## To do
If a line of the data below contains the string "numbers", copy it into your answer.

*** Exercise data Section Begins ***

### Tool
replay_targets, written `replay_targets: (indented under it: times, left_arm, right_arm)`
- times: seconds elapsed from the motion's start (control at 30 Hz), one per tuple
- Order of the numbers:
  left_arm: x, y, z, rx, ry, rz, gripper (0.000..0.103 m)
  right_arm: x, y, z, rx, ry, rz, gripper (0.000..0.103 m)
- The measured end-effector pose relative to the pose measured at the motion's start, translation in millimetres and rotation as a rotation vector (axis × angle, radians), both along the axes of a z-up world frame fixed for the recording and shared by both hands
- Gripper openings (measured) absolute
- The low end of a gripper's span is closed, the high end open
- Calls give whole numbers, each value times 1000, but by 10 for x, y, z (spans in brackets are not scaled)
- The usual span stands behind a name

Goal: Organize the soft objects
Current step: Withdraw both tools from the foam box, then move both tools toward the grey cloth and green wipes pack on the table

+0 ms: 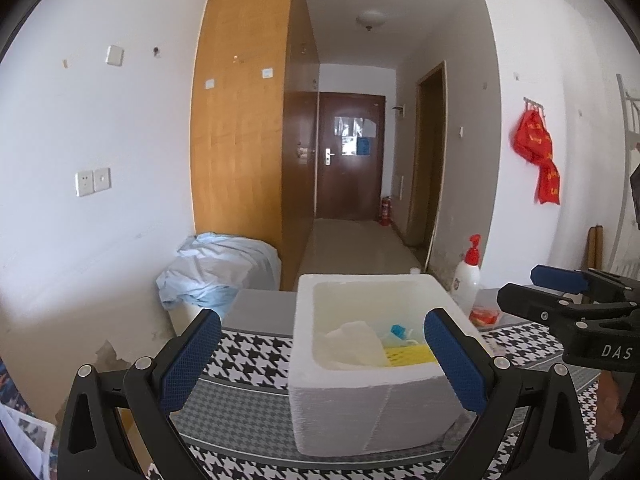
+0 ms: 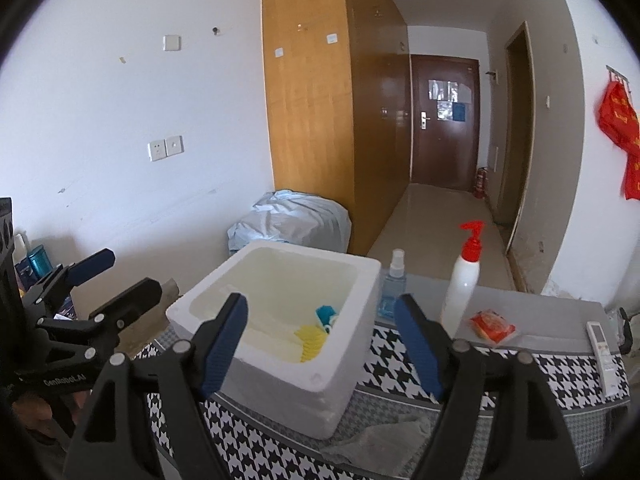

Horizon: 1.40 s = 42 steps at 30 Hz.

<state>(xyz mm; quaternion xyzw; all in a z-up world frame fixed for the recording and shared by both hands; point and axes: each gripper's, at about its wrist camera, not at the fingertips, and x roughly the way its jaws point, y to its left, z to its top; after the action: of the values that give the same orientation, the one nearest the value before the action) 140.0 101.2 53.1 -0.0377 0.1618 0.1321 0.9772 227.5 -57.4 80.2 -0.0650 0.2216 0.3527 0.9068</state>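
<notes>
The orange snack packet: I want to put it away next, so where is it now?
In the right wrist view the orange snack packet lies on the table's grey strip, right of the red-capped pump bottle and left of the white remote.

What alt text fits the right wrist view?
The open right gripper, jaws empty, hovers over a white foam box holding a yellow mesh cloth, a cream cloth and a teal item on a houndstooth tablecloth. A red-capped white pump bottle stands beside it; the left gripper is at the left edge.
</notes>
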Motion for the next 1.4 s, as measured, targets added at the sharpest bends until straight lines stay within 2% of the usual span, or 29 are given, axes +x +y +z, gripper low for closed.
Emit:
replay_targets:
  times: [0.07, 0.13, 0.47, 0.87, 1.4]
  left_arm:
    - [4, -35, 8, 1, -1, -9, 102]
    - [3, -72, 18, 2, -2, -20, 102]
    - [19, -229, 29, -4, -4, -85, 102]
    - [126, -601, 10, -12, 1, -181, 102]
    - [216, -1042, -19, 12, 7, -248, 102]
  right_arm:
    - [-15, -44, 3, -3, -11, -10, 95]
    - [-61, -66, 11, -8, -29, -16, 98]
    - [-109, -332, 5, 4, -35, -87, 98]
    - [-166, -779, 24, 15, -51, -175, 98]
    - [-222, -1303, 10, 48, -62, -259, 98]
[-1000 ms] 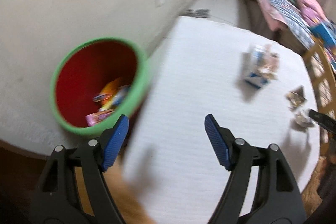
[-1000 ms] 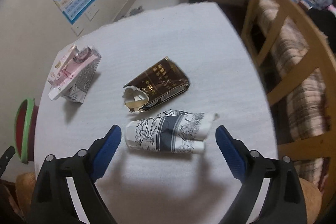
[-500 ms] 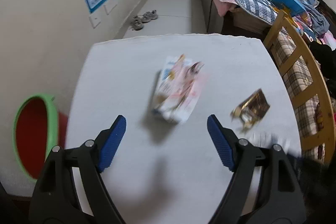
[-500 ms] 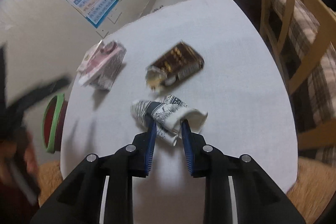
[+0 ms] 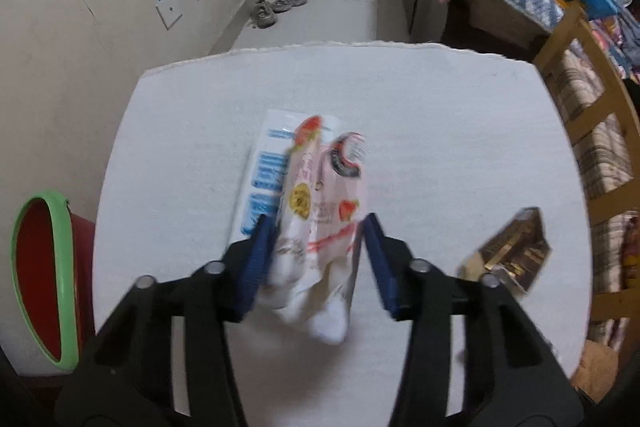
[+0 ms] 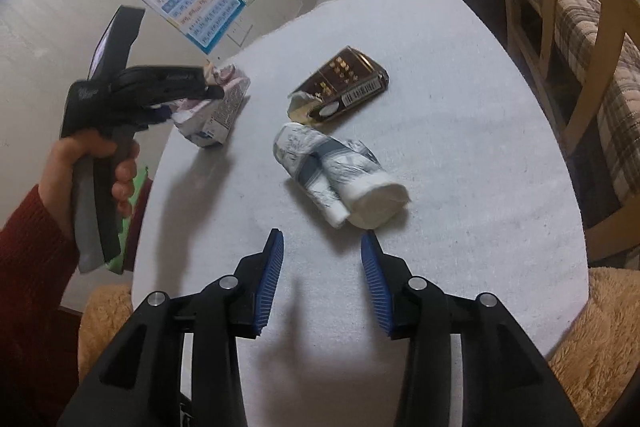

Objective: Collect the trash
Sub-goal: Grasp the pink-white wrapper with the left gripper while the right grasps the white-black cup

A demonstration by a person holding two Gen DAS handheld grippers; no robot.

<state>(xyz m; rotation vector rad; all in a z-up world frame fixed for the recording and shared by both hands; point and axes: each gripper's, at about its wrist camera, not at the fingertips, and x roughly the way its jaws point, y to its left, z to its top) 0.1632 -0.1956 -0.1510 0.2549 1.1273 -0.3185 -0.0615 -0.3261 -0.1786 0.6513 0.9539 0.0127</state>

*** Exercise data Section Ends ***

## Task answer
- Order of the numbers:
- Calls give whole numbers, each value times 1000, but by 10 for x, y, z (spans in brackets are not scaled)

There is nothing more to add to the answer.